→ ACTIVITY
From the first line to the last, print the listing exactly.

→ STORED DATA

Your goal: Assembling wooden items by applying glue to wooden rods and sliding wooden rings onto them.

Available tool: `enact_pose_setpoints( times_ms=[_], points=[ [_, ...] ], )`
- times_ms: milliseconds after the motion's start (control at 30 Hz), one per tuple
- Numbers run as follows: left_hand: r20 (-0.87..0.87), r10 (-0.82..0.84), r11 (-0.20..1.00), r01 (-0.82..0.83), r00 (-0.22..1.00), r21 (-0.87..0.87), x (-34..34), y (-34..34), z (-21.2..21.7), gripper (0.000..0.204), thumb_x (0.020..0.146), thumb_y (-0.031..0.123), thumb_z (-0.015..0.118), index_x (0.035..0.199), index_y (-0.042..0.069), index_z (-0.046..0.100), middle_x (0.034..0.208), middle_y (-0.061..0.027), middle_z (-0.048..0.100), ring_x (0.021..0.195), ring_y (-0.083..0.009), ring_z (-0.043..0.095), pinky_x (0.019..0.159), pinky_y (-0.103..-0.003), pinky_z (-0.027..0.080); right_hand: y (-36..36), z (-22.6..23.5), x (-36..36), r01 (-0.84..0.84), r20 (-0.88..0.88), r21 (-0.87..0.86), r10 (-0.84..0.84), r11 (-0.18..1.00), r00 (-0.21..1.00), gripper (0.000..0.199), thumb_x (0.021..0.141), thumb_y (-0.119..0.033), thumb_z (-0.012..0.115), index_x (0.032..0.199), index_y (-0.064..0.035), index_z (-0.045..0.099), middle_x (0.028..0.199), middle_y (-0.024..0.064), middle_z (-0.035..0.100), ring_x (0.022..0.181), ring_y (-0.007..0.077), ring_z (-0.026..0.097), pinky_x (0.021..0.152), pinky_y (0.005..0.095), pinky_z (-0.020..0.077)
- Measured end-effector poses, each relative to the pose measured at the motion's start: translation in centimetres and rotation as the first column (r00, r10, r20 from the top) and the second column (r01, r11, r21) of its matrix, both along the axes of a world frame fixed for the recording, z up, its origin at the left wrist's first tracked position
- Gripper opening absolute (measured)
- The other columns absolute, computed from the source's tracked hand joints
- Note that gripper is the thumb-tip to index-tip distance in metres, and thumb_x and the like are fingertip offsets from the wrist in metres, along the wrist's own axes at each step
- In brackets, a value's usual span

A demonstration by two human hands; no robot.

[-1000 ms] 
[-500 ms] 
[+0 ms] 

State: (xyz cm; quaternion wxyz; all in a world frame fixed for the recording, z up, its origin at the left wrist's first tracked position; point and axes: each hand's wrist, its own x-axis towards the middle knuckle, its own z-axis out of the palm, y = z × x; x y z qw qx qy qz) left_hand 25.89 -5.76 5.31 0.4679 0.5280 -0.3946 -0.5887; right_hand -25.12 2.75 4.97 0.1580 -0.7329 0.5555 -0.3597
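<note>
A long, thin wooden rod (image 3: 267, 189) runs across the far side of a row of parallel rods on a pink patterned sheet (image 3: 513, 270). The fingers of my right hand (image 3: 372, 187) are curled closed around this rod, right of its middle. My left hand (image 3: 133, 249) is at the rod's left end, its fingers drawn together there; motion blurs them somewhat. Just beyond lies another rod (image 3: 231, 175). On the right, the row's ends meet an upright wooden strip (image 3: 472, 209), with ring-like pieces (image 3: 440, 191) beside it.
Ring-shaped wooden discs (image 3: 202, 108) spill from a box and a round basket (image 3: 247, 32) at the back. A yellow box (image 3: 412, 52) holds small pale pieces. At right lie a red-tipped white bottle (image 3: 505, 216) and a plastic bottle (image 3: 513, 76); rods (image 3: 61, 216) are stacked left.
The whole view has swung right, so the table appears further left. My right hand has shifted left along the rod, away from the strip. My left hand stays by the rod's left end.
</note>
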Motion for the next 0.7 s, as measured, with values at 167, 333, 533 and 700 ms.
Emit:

→ EXERCISE RESPONSE
Your goal: Assembling wooden items by applying glue to wooden rods and sliding wooden rings onto them.

Available tool: `enact_pose_setpoints( times_ms=[_], points=[ [_, ...] ], )`
- times_ms: milliseconds after the motion's start (control at 30 Hz), one per tuple
- Numbers run as follows: left_hand: r20 (-0.87..0.87), r10 (-0.82..0.84), r11 (-0.20..1.00), r01 (-0.82..0.83), r00 (-0.22..1.00), r21 (-0.87..0.87), x (-34..34), y (-34..34), z (-21.2..21.7), gripper (0.000..0.204), thumb_x (0.020..0.146), thumb_y (-0.031..0.123), thumb_z (-0.015..0.118), index_x (0.035..0.199), index_y (-0.042..0.069), index_z (-0.046..0.100), middle_x (0.034..0.208), middle_y (-0.061..0.027), middle_z (-0.048..0.100), ring_x (0.021..0.195), ring_y (-0.083..0.009), ring_z (-0.043..0.095), pinky_x (0.019..0.159), pinky_y (-0.103..-0.003), pinky_z (-0.027..0.080); right_hand: y (-36..36), z (-22.6..23.5), x (-36..36), r01 (-0.84..0.84), r20 (-0.88..0.88), r21 (-0.87..0.86), r10 (-0.84..0.84), r11 (-0.18..1.00), r00 (-0.21..1.00), gripper (0.000..0.199), thumb_x (0.021..0.141), thumb_y (-0.119..0.033), thumb_z (-0.012..0.115), index_x (0.032..0.199), index_y (-0.064..0.035), index_z (-0.045..0.099), middle_x (0.028..0.199), middle_y (-0.024..0.064), middle_z (-0.035..0.100), ring_x (0.022..0.181), ring_y (-0.007..0.077), ring_z (-0.026..0.097), pinky_x (0.021..0.152), pinky_y (0.005..0.095), pinky_z (-0.020..0.077)
- Measured end-effector poses, each relative to the pose measured at the motion's start: translation in centimetres and rotation as the first column (r00, r10, r20 from the top) and the second column (r01, r11, r21) of its matrix, both along the axes of a world frame fixed for the recording, z up, its origin at the left wrist's first tracked position
- Gripper opening absolute (measured)
- The other columns absolute, computed from the source's tracked hand joints
- Note that gripper is the thumb-tip to index-tip distance in metres, and thumb_x and the like are fingertip offsets from the wrist in metres, along the wrist's own axes at each step
- In brackets, a value's usual span

A demonstration by two human hands; no robot.

[-1000 ms] 
[-500 ms] 
[+0 ms] 

State: (xyz cm; quaternion wxyz; all in a world frame fixed for the recording, z up, its origin at the left wrist's first tracked position; point and axes: each hand's wrist, its own x-axis towards the middle knuckle, its own z-axis out of the palm, y = z × x; x y z qw qx qy qz) left_hand 25.89 -5.76 5.31 0.4679 0.5280 -0.3946 -0.5887; right_hand -25.12 2.75 4.97 0.1580 -0.7329 0.5555 -0.3597
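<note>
A long, thin wooden rod (image 3: 267, 189) runs across the far side of a row of parallel rods on a pink patterned sheet (image 3: 513, 270). The fingers of my right hand (image 3: 372, 187) are curled closed around this rod, right of its middle. My left hand (image 3: 133, 249) is at the rod's left end, its fingers drawn together there; motion blurs them somewhat. Just beyond lies another rod (image 3: 231, 175). On the right, the row's ends meet an upright wooden strip (image 3: 472, 209), with ring-like pieces (image 3: 440, 191) beside it.
Ring-shaped wooden discs (image 3: 202, 108) spill from a box and a round basket (image 3: 247, 32) at the back. A yellow box (image 3: 412, 52) holds small pale pieces. At right lie a red-tipped white bottle (image 3: 505, 216) and a plastic bottle (image 3: 513, 76); rods (image 3: 61, 216) are stacked left.
The whole view has swung right, so the table appears further left. My right hand has shifted left along the rod, away from the strip. My left hand stays by the rod's left end.
</note>
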Motion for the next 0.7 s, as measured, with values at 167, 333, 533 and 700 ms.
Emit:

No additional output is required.